Division of Infectious Diseases, Children’s Hospital Boston, Boston, Massachusetts, USA..
J Clin Microbiol. 2011 Mar;49(3):955-9. doi: 10.1128/JCM.02119-10. Epub 2010 Dec 22.
Shiga toxin-producing Escherichia coli (STEC), a cause of food-borne colitis and hemolytic-uremic syndrome in children, can be serotype O157:H7 (O157) or other serotypes (non-O157). E. coli O157 can be detected by culture with sorbitol-MacConkey agar (SMAC), but non-O157 STEC cannot be detected with this medium. Both O157 and non-O157 STEC can be detected by immunoassay for Shiga toxins 1 and 2. The objectives of this study were first to compare the diagnostic utility of SMAC to that of the Premier EHEC enzyme immunoassay (Meridian Diagnostics) for detection of STEC in children and second to compare the clinical and laboratory characteristics of children with serotype O157:H7 STEC and non-O157:H7 STEC infections. Stool samples submitted for testing for STEC between April 2004 and September 2009 were tested by both SMAC culture and the Premier EHEC assay at Children's Hospital Boston. Samples positive by either test were sent for confirmatory testing and serotyping at the Hinton State Laboratory Institute (HSLI). Chart review was performed on children with confirmed STEC infection. Of 5,110 children tested for STEC, 50 (0.9%) had STEC infection confirmed by culture; 33 were O157:H7 and 17 were non-O157:H7. The Premier EHEC assay and SMAC culture detected 96.0% and 58.0% of culture-confirmed STEC isolates (any serotype), respectively, and 93.9% and 87.9% of STEC O157:H7 isolates, respectively. There were no significant differences in disease severity or laboratory manifestations of STEC infection between children with O157:H7 and those with non-O157 STEC. The Premier EHEC assay was significantly more sensitive than SMAC culture for diagnosis of STEC, and O157:H7 and non-O157:H7 STEC caused infections of similar severity in children.

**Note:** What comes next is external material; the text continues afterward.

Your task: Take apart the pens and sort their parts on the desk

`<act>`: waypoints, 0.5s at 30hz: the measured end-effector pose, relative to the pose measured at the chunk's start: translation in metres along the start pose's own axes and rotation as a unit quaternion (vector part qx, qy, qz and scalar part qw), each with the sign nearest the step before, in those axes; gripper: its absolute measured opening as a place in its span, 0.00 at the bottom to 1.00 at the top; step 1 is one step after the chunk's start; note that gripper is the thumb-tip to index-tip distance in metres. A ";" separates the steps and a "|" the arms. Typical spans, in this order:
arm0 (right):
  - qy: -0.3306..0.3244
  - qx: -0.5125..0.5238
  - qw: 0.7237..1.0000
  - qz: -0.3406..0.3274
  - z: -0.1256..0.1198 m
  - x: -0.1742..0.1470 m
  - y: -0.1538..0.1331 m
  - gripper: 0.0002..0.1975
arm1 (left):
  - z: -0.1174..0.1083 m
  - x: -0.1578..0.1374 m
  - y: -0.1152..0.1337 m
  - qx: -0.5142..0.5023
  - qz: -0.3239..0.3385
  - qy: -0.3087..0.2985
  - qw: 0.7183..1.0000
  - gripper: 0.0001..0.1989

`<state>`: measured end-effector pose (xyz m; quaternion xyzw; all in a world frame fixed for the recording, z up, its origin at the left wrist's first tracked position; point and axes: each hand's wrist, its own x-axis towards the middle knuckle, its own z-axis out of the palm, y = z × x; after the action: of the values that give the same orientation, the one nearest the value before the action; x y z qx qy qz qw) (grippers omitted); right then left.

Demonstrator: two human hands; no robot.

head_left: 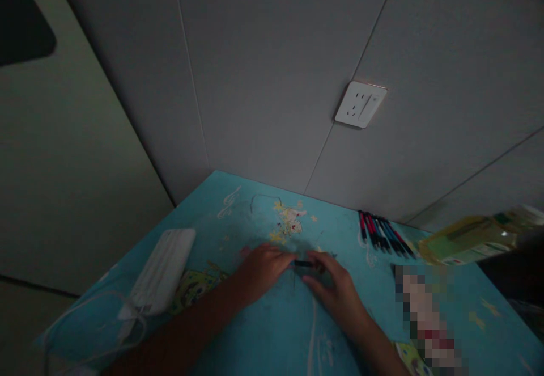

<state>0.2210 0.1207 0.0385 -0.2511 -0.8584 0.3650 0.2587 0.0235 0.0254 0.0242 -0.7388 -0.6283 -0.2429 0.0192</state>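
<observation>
Over the middle of the light blue table, my left hand [264, 269] is closed, its fingertips pinching the left end of a short dark pen [302, 263]. From the other side my right hand [338, 288] has its fingers on the pen's right end, the thumb a little lower. The pen lies level between the two hands, and both its ends are hidden by fingers. Off to the right, near the wall, several pens [385, 235] in black, red and blue lie side by side in a row.
On the left of the blue table [238, 217] lies a white box-like device [164, 268] with a white cable [96, 296] beside it. A bottle of yellow liquid [471, 239] is at the right edge, near a pixelated patch [429, 322]. A socket [360, 104] is on the wall.
</observation>
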 end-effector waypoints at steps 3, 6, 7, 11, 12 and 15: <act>0.007 -0.016 1.000 0.017 0.002 -0.001 0.000 0.13 | -0.002 0.000 0.002 -0.028 0.024 -0.009 0.999 0.10; -0.005 -0.010 0.995 0.095 0.007 -0.003 0.002 0.25 | -0.006 0.000 0.004 -0.074 0.006 -0.003 0.997 0.11; -0.006 -0.004 0.994 0.111 0.008 -0.003 0.003 0.27 | -0.007 0.000 0.005 -0.098 -0.021 0.007 0.995 0.11; 0.057 -0.016 0.991 0.121 0.005 -0.001 0.007 0.26 | -0.010 0.002 0.002 -0.283 -0.187 0.076 0.938 0.13; 0.073 -0.022 0.990 0.119 0.003 0.000 0.009 0.26 | -0.011 0.004 0.002 -0.349 -0.220 0.089 0.906 0.13; 0.076 -0.039 0.992 0.096 -0.001 0.001 0.010 0.24 | -0.012 0.010 0.004 -0.520 -0.270 0.130 0.800 0.13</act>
<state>0.2229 0.1280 0.0315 -0.3698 -0.8215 0.3341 0.2770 0.0245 0.0294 0.0396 -0.3998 -0.5731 -0.6221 -0.3531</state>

产志贺毒素大肠杆菌(STEC)是儿童食源性结肠炎和溶血尿毒综合征的病原体,可分为血清型 O157:H7(O157)和其他血清型(非 O157)。可以通过在山梨醇麦康凯琼脂(SMAC)上培养来检测大肠杆菌 O157,但不能用这种培养基检测非 O157 STEC。O157 和非 O157 STEC 都可以通过免疫法检测志贺毒素 1 和 2 来检测。本研究的目的是首先比较 SMAC 与 Premier EHEC 酶免疫分析(Meridian Diagnostics)在检测儿童 STEC 中的诊断效果,其次比较 O157:H7 STEC 和非 O157:H7 STEC 感染患儿的临床和实验室特征。2004 年 4 月至 2009 年 9 月,波士顿儿童医院对提交的 STEC 检测样本进行了 SMAC 培养和 Premier EHEC 检测。两种检测方法均为阳性的样本被送往 Hinton 州立实验室研究所(HSLI)进行确认检测和血清分型。对确诊 STEC 感染的患儿进行了图表回顾。在 5110 名接受 STEC 检测的患儿中,有 50 名(0.9%)通过培养确认 STEC 感染;其中 33 名是 O157:H7,17 名是非 O157:H7。Premier EHEC 检测和 SMAC 培养分别检测到 96.0%和 58.0%的培养确认 STEC 分离株(任何血清型),以及分别为 93.9%和 87.9%的 O157:H7 STEC 分离株。O157:H7 和非 O157 STEC 感染患儿的疾病严重程度或 STEC 感染的实验室表现无显著差异。Premier EHEC 检测在诊断 STEC 方面明显优于 SMAC 培养,O157:H7 和非 O157:H7 STEC 在儿童中引起的感染严重程度相似。